**Exercise prompt:**
Reproduce, exactly and only, the lines of the data that follows from the one containing "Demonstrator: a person" down to the one containing "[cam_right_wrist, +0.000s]", without pictures.

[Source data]
::::::::

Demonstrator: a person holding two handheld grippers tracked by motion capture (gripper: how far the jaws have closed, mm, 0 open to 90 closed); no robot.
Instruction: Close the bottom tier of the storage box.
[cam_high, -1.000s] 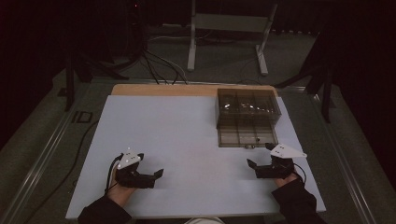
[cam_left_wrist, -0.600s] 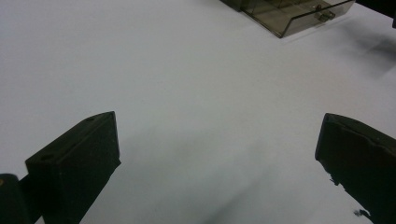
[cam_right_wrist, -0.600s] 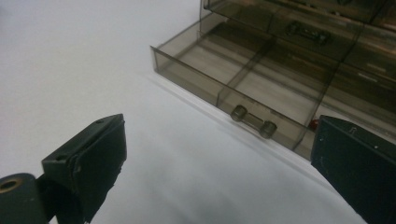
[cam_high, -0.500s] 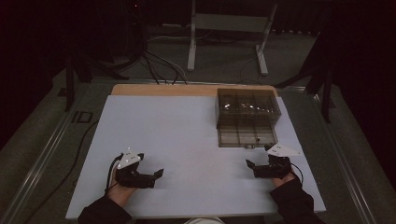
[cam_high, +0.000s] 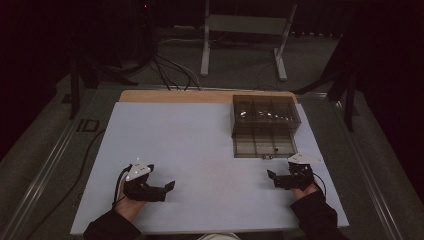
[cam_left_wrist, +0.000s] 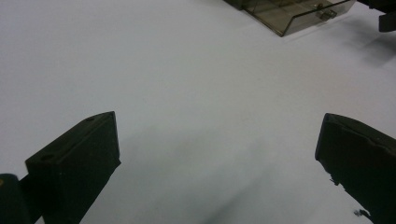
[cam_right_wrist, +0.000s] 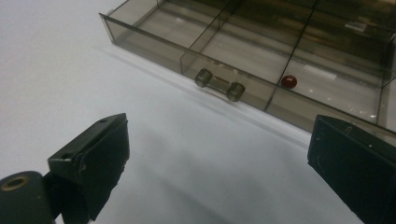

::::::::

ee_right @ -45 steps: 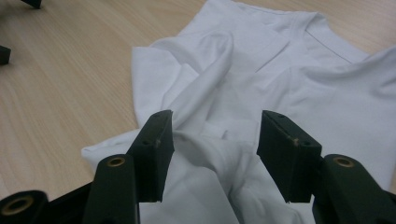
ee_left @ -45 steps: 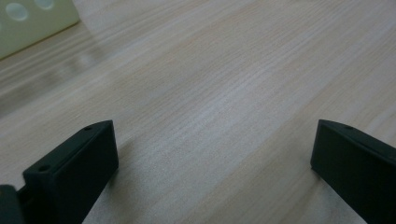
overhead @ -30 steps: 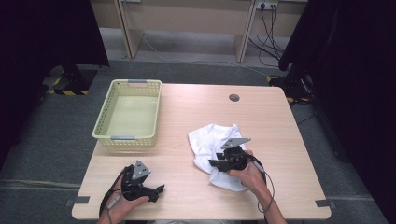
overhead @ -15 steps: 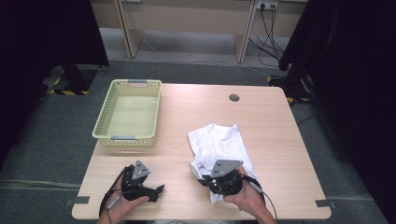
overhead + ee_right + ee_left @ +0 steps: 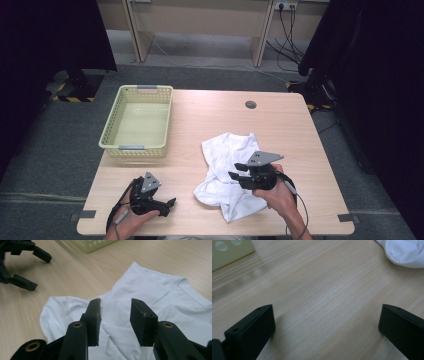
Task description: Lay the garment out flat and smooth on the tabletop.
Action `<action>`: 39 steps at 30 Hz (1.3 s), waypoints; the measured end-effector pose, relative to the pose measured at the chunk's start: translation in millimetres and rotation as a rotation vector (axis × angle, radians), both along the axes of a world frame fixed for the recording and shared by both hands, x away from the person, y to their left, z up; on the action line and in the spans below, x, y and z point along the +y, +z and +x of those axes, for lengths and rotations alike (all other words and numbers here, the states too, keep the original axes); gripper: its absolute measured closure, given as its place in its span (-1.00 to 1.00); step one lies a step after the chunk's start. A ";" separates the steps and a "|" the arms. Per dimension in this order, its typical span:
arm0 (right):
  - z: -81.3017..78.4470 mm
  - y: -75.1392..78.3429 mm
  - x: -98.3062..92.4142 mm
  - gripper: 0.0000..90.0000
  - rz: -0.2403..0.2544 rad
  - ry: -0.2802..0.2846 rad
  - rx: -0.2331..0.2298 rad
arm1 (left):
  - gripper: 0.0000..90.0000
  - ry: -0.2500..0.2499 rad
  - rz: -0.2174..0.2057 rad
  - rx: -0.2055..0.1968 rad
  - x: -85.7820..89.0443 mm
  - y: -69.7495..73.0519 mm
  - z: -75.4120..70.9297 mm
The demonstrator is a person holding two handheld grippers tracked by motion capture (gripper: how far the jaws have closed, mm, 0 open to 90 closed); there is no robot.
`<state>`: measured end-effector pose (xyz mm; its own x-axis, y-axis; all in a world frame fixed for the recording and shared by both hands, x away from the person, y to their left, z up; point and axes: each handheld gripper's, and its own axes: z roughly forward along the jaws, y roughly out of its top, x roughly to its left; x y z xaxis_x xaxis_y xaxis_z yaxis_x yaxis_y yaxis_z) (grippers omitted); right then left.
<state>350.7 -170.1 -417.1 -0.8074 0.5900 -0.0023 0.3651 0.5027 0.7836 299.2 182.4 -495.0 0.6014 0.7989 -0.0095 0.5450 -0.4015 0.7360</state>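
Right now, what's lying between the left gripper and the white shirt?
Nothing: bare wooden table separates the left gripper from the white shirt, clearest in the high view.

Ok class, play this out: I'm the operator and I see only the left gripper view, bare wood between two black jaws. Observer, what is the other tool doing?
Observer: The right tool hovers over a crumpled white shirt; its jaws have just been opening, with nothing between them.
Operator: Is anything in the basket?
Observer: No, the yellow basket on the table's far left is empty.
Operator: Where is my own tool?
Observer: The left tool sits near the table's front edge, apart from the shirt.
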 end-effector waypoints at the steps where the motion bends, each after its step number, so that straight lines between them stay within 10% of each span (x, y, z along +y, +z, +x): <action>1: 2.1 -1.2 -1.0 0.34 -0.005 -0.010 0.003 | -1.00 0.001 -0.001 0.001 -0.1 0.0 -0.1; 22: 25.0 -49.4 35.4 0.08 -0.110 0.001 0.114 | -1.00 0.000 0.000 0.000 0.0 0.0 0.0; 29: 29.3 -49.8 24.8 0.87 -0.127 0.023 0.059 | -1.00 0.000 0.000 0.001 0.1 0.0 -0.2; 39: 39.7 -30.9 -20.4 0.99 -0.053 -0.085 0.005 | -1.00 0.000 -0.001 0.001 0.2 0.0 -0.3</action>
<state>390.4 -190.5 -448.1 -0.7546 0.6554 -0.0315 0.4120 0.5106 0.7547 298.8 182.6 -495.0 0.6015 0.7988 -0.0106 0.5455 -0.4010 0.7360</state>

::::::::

**Result below:**
Demonstrator: a person holding two handheld grippers tracked by motion capture (gripper: how far the jaws have closed, mm, 0 open to 90 closed); no robot.
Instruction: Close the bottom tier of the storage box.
[cam_high, -1.000s] 
[cam_left_wrist, -0.600s] 
[cam_right_wrist, -0.600s] 
[cam_high, -0.500s] 
[cam_high, +0.000s] 
[cam_left_wrist, +0.000s] 
[cam_right_wrist, +0.000s] 

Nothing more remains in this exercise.